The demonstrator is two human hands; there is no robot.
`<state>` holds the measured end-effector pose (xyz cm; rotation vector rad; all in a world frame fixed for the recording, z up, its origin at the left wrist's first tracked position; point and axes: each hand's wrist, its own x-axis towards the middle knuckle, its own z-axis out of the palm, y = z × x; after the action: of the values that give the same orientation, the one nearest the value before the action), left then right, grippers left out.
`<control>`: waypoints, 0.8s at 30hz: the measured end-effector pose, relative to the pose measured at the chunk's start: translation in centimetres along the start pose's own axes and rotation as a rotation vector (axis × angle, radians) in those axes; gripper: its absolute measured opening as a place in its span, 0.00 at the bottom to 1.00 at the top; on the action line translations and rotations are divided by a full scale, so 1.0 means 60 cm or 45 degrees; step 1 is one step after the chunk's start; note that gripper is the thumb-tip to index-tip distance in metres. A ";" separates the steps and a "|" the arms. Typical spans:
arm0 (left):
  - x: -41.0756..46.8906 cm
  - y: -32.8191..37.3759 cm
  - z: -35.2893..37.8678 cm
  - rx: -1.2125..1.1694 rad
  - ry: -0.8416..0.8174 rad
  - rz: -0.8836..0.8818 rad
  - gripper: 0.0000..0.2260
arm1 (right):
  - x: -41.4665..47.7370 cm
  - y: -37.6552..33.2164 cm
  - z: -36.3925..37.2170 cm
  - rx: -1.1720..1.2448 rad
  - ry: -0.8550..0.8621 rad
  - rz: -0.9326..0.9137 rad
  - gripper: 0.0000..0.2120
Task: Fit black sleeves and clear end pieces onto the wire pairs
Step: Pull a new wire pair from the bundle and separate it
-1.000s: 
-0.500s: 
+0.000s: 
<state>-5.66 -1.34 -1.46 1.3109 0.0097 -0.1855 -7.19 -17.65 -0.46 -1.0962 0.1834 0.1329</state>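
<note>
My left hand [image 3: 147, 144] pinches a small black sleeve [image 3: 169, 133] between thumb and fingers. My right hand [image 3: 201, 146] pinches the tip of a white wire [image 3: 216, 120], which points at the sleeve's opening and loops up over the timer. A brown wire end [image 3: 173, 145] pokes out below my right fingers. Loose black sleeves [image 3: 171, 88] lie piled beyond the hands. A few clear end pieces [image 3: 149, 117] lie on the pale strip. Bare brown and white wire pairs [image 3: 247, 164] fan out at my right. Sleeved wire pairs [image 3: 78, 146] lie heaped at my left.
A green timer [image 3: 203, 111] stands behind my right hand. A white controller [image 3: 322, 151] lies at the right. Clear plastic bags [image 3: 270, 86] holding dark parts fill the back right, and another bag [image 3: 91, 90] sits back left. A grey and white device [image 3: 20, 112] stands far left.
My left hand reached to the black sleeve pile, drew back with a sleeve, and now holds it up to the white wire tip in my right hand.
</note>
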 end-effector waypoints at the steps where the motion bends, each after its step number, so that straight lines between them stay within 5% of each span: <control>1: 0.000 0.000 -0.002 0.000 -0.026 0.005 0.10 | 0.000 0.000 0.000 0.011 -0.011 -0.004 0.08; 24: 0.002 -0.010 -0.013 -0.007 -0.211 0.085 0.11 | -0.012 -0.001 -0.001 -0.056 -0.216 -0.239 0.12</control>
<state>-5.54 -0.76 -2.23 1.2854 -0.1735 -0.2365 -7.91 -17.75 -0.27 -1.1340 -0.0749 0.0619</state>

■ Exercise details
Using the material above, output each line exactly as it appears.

■ Result for this task
The demonstrator is two human hands; there is no robot.
`<state>` holds the measured end-effector pose (xyz cm; rotation vector rad; all in a world frame fixed for the recording, z up, its origin at the left wrist's first tracked position; point and axes: each hand's wrist, its own x-axis towards the middle knuckle, its own z-axis out of the palm, y = z × x; after the action: of the values that give the same orientation, the one nearest the value before the action), left then right, grippers left out.
`<control>`: waypoints, 0.8s at 30hz: the measured end-effector pose, relative to the pose measured at the chunk's start: translation in centimetres along the start pose's own axes and rotation as a rotation vector (axis × angle, radians) in those axes; gripper: its absolute measured opening as a place in its span, 0.00 at the bottom to 1.00 at the top; on the action line translations and rotations are divided by a full scale, so 1.0 means 60 cm or 45 degrees; step 1 is one step after the chunk's start; note that gripper is the thumb-tip to index-tip distance in metres. A ";" separates the steps and a "|" the arms. Typical spans:
arm0 (left):
  - x: -41.0756..46.8906 cm
  - y: -32.8191..37.3759 cm
  - z: -35.2893..37.8678 cm
  - rx: -1.2125..1.1694 rad
  - ry: -0.8416..0.8174 rad
  - rz: -0.8836..0.8818 rad
  - gripper: 0.0000..0.2260
arm1 (right):
  - x: -41.4665..47.7370 cm
  - y: -37.6552..33.2164 cm
  - z: -36.3925..37.2170 cm
  - rx: -1.1720..1.2448 rad
  - ry: -0.8550..0.8621 rad
  - rz: -0.9326..0.9137 rad
  - gripper: 0.0000..0.2120
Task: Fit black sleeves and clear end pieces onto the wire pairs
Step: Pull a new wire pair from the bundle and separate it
-1.000s: 
-0.500s: 
+0.000s: 
<state>-5.66 -1.34 -1.46 1.3109 0.0097 -0.1855 -7.19 -17.65 -0.46 -1.0962 0.1834 0.1329</state>
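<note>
My left hand [image 3: 147, 144] pinches a small black sleeve [image 3: 169, 133] between thumb and fingers. My right hand [image 3: 201, 146] pinches the tip of a white wire [image 3: 216, 120], which points at the sleeve's opening and loops up over the timer. A brown wire end [image 3: 173, 145] pokes out below my right fingers. Loose black sleeves [image 3: 171, 88] lie piled beyond the hands. A few clear end pieces [image 3: 149, 117] lie on the pale strip. Bare brown and white wire pairs [image 3: 247, 164] fan out at my right. Sleeved wire pairs [image 3: 78, 146] lie heaped at my left.
A green timer [image 3: 203, 111] stands behind my right hand. A white controller [image 3: 322, 151] lies at the right. Clear plastic bags [image 3: 270, 86] holding dark parts fill the back right, and another bag [image 3: 91, 90] sits back left. A grey and white device [image 3: 20, 112] stands far left.
My left hand reached to the black sleeve pile, drew back with a sleeve, and now holds it up to the white wire tip in my right hand.
</note>
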 end-effector waypoints at the steps where the motion bends, each after its step number, so that straight lines between them stay within 5% of each span: <control>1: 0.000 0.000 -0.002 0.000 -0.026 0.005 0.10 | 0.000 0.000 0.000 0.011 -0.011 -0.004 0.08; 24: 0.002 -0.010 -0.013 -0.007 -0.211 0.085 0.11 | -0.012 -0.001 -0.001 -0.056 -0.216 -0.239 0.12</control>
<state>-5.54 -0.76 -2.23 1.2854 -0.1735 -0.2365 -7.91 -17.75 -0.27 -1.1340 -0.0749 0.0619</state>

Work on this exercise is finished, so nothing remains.